Between April 2002 and September 2003, 40 patients with advanced-stage pancreatic adenocarcinoma (PDAC; n = 27) or biliary tree carcinoma (BTC; n = 13) were treated with weekly FDR-gemcitabine (1000 mg/m2). The primary end point was the response rate. The secondary end points were progression-free and overall survival (PFS and OS), tumor marker response, and clinical benefit response (CBR).

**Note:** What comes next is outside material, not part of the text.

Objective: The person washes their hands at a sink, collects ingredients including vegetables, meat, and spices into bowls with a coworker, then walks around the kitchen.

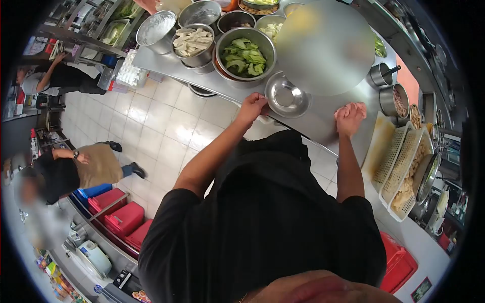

The overall response rate (ORR) on an intent-to-treat basis was 15% (95% confidence interval [95% CI], 4–26%). A positive CBR was obtained in 14 of 29 (48%) patients. Seventeen of 25 (68%) patients had a reduction in carbohydrate antigen 19-9 (CA 19-9) of > 25%. The median time to treatment failure and the median PFS were 17 weeks (95% CI, 13–22 weeks) and 19 weeks (95% CI, 15–23 weeks), respectively. The median OS was 40 weeks (95% CI, 36–45 weeks) and the 1-year actuarial survival rate was 25.8%. Multivariate analysis showed that a performance status score of 0–1 at study entry and locally advanced disease were the only independent predictors of longer PFS and OS, whereas a reduction in CA 19-9 serum levels > 75% was an independent predictor of longer PFS, but had no impact on OS. Toxicity was mild with Grade 3–4 neutropenia (according to the National Cancer Institute-Common Toxicity Criteria [version 2.0]) in 18 of 427 treatment weeks (4.2%), and Grade 3 anemia and thrombocytopenia in 6 of 427 treatment weeks (1.4%) and 9 of 427 treatment weeks (2.1%), respectively, and asymptomatic Grade 3–4 transaminase elevation in 21 of 427 treatment weeks (4.9%).
FDR-gemcitabine at the weekly dose of 1000 mg/m2 demonstrated promising activity, despite negligible toxicity, in patients with advanced-stage PDAC and BTC. Cancer 2005. © 2005 American Cancer Society.